Published articles in PubMed in which liquid biopsy methods are used to guide treatment decisions.
| Alteration | Patients | Platform | Result | References |
|---|---|---|---|---|
| EGFR | 1 | NGS | A rare triple EGFR mutation R670W/H835L/L833V was detected, and the patient responded well on second generation TKIs | (30) |
| Multiple targets | 116 | Guardant 360 | Comprehensive cfDNA testing impacted clinical decisions in 1/4 to 1/3 of initial and subsequent lines of treatment in advanced NSCLC patients. Responses based on cfDNA are durable and change treatment decisions at initial presentation and at progression | (31) |
| EGFR | 52 | ARMS | In the Liquid group, 3 of 4 patients with discordant results between tumor and liquid biopsy showed treatment responses favoring the liquid biopsy | (32) |
| ALK | 1 | ARMS | An EML4-ALK rearrangement was found after acquired resistance to EGFR TKI treatment. Crizotinib was administered. The patient's lung lesions continued to progress after 1 month of crizotinib treatment, and pemetrexed-bevacizumab was initiated. After two cycles of chemotherapy, the metastatic cancers shrunk, and the patient maintained stable disease at his last follow-up | (33) |
| Multiple targets | 50 | dPCR | Patients with both TP53 and EGFR mutations before treatment had worse overall survival than those with only EGFR Patients who progressed without T790M had worse PFS during TKI continuation and developed alternative alterations, including small-cell lung cancer-associated copy number changes and TP53 mutations. Longitudinal plasma analysis can help identify dominant resistance mechanisms, including non-druggable genetic information that may guide clinical management. | (28) |
| EGFR | 119 | ddPCR | Plasma genotyping using digital polymerase chain reaction was clinically useful for the selection of patients who had progressed during first-line EGFR-TKI therapy for treatment with osimertinib | (34) |
| ALK | 1 | NGS | GCC2-ALK was identified and functionally validated as a constitutively activated fusion in NSCLC. The patient benefited from crizotinib treatment initially and then ceritinib after progression, suggesting GCC2-ALK as a novel therapeutic target for ALK inhibitors | (35) |
| EGFR | 1,026 | RT-PCR | Large-scale EGFR testing in the blood of unselected advanced NSCLC patients is feasible and can be used to select patients for targeted therapy when testing cannot be done in tissue. The characteristics and clinical outcomes to TKI treatment of the EGFR-mutated patients identified are undistinguishable from those positive in tumor. | (15) |
| EGFR | 3 | Three cases are presented that were successfully treated with osimertinib after progression on 1st and 2nd generation EGFR TKIs. The presence of T790M mutation was detected from ctDNA of the patients | (36) | |
| EGFR | 1 | Without histological analysis, the origin of the primary ocular metastasis was uncertain.
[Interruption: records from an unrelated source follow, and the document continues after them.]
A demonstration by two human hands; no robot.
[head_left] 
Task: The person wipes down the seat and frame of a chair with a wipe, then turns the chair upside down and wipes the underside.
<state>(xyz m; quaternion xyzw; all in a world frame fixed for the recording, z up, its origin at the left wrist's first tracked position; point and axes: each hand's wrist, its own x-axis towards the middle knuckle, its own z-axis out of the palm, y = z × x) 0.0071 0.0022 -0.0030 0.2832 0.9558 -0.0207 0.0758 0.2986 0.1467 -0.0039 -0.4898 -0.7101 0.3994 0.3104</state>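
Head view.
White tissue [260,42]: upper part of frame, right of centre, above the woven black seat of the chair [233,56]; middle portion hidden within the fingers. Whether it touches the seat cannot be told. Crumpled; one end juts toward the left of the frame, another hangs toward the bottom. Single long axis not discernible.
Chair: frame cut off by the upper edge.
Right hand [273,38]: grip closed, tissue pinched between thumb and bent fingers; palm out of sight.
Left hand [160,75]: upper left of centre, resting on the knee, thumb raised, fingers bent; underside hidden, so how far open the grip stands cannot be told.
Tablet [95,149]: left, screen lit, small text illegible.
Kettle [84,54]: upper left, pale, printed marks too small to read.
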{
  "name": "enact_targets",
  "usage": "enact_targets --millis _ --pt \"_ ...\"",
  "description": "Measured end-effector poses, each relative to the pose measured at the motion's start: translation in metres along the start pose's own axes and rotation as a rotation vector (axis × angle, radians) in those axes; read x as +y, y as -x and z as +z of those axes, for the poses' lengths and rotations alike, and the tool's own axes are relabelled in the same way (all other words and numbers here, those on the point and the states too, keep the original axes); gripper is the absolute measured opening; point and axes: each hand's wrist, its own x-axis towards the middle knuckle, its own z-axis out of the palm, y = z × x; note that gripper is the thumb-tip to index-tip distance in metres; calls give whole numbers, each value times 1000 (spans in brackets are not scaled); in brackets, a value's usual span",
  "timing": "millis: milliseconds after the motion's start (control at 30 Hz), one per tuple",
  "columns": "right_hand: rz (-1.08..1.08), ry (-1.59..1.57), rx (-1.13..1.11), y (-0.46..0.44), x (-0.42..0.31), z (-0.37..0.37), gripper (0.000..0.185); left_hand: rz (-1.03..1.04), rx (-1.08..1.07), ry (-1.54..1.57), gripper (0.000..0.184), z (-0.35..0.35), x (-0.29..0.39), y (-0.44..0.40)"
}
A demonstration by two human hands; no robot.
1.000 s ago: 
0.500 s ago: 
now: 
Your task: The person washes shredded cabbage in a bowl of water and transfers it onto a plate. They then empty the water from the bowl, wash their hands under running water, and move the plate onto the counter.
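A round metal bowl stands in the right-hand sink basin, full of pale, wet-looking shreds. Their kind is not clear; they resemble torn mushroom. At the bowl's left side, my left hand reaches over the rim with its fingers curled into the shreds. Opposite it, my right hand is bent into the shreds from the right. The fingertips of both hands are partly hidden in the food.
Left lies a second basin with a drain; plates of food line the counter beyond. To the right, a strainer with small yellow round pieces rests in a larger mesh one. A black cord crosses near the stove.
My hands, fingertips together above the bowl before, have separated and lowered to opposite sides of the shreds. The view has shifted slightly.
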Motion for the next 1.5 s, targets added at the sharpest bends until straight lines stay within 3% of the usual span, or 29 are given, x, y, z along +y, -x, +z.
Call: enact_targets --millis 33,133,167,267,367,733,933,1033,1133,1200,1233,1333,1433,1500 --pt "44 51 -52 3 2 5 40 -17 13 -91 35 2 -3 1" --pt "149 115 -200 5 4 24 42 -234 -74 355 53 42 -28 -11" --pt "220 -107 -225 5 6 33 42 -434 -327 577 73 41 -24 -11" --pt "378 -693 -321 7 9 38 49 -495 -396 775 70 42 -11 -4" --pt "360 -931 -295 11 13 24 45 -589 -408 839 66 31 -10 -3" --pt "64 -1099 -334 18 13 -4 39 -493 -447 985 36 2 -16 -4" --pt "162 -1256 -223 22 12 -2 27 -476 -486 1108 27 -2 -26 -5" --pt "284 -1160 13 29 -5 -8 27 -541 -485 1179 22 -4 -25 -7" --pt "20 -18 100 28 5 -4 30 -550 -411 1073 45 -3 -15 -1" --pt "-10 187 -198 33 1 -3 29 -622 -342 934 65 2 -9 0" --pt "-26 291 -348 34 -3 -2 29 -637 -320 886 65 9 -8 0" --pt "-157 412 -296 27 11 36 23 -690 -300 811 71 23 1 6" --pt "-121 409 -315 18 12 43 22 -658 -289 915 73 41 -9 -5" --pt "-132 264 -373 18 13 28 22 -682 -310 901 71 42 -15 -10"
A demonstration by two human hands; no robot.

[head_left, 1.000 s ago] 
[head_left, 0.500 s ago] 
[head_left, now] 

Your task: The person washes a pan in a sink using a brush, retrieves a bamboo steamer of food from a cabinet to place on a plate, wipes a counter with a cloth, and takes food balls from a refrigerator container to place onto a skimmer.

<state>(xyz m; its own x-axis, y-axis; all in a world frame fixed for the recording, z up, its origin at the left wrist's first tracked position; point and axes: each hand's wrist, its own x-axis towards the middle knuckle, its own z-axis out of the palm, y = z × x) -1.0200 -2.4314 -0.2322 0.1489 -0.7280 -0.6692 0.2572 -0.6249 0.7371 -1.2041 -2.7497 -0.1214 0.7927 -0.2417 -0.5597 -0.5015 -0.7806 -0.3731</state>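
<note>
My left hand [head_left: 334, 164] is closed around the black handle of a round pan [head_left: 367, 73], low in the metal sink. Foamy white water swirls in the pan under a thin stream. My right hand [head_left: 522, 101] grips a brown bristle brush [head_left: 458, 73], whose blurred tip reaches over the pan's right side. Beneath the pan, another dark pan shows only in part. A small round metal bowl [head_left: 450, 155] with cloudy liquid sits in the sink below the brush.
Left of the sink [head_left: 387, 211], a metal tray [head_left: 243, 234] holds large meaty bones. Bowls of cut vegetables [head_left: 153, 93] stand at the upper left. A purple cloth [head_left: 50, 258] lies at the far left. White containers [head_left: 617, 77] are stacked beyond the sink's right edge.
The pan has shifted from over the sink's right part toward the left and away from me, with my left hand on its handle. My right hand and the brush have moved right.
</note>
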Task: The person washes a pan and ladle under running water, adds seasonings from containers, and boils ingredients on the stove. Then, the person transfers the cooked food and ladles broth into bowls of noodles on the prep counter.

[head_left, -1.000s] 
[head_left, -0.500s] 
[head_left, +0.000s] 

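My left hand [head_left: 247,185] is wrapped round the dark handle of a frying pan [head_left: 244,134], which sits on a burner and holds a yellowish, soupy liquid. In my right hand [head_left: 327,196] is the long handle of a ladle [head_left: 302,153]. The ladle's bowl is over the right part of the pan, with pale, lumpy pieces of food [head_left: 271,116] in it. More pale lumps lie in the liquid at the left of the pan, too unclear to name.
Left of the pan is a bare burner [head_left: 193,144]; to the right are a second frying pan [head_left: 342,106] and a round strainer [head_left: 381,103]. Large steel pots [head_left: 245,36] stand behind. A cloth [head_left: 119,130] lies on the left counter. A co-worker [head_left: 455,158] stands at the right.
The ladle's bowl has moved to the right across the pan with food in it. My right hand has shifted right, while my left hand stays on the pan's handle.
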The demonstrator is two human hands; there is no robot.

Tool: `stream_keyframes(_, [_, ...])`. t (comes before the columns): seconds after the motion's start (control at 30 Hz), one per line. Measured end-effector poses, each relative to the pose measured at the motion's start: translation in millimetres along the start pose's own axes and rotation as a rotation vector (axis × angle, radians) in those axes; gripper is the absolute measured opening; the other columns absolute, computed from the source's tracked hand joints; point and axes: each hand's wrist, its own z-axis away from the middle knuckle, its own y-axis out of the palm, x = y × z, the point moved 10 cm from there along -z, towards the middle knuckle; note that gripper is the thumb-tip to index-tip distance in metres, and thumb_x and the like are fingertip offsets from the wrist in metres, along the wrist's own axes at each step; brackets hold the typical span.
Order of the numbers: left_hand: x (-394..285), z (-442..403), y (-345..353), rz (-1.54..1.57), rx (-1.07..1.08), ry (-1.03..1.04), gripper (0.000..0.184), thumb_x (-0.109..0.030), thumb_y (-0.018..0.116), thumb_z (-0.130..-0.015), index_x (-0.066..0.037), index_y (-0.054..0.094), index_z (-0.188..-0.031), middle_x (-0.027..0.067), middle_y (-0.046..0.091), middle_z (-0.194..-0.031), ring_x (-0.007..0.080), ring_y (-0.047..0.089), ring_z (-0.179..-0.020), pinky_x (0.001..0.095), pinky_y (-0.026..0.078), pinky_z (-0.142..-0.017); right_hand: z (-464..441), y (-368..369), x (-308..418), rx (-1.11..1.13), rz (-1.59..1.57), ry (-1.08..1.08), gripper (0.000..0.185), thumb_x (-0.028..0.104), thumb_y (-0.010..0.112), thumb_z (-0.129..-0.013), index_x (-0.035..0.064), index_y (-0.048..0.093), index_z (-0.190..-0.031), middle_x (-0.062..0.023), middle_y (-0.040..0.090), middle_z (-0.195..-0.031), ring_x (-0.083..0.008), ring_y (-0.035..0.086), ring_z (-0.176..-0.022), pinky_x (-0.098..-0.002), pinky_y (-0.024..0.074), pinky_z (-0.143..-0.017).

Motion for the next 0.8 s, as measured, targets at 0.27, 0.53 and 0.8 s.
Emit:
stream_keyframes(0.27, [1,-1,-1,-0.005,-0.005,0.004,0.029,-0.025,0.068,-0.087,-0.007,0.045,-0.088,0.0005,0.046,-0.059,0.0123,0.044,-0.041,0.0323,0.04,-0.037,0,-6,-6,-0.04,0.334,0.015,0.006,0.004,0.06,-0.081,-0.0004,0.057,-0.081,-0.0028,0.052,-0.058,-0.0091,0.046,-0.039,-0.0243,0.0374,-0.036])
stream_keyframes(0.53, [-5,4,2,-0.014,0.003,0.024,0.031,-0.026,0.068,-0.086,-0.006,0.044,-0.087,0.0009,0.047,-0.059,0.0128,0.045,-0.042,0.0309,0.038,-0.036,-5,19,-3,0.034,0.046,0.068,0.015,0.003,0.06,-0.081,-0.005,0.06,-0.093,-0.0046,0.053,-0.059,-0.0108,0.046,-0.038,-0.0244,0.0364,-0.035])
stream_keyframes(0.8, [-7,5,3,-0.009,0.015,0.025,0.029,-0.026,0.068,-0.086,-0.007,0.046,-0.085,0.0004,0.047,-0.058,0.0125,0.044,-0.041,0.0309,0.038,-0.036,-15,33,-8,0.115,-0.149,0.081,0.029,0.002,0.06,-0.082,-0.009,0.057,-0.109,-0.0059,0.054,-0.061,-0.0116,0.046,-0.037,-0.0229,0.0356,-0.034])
In this context, a LB showing an activating mutation in EGFR and circulating tumor cells positive for TTF1 led to the diagnosis of NSCLC and targeted therapy | (37) | |
| EGFR | 18 | dPCR | Monitoring levels of EGFR mutation in plasma allows resolving doubts that frequently arise in daily clinical practice and constitutes a major step toward achieving personalized medicine | (12) |
| ALK | 1 | FoundationACT | Here we report an ALK+ NSCLC patient who had disease progression after ceritinib and then alectinib where an ALK G1202R mutation was detected on ctDNA prior to enrollment onto a trial of another next generation ALK inhibitor, lorlatinib. The patient's central nervous system (CNS) metastases responded to lorlatinib together with clearance of ALK G1202R mutation by repeat ctDNA assay. However, the patient developed a new large pericardial effusion. Resected pericardium from the pericardial window revealed SCLC transformation with positive immunostaining for synaptophysin, chromogranin, and ALK (D5F3 antibody) | (38) |
| EGFR | 48 | NGS | The ctDNA T790M mutation was detected in 50% of NSCLC patients. Among assessable patients, osimertinib gave a partial response rate of 62.5% and a stable disease rate of 37.5% | (39, 40) |
| Multiple targets | 68 | NGS | Over 80% of patients had detectable ctDNA, concordance between paired tissue and blood for truncal oncogenic drivers was high and patients with biomarkers identified in plasma had PFS in the expected range | (26) |
| EGFR | 1 | A novel urine ctDNA assay was utilized and confirmed T790M positive status. The patient was started on a third generation TKI, which led to a measurable clinical response | (41) |
The search was conducted on September 1, 2018 using the keyword “NSCLC liquid biopsy.”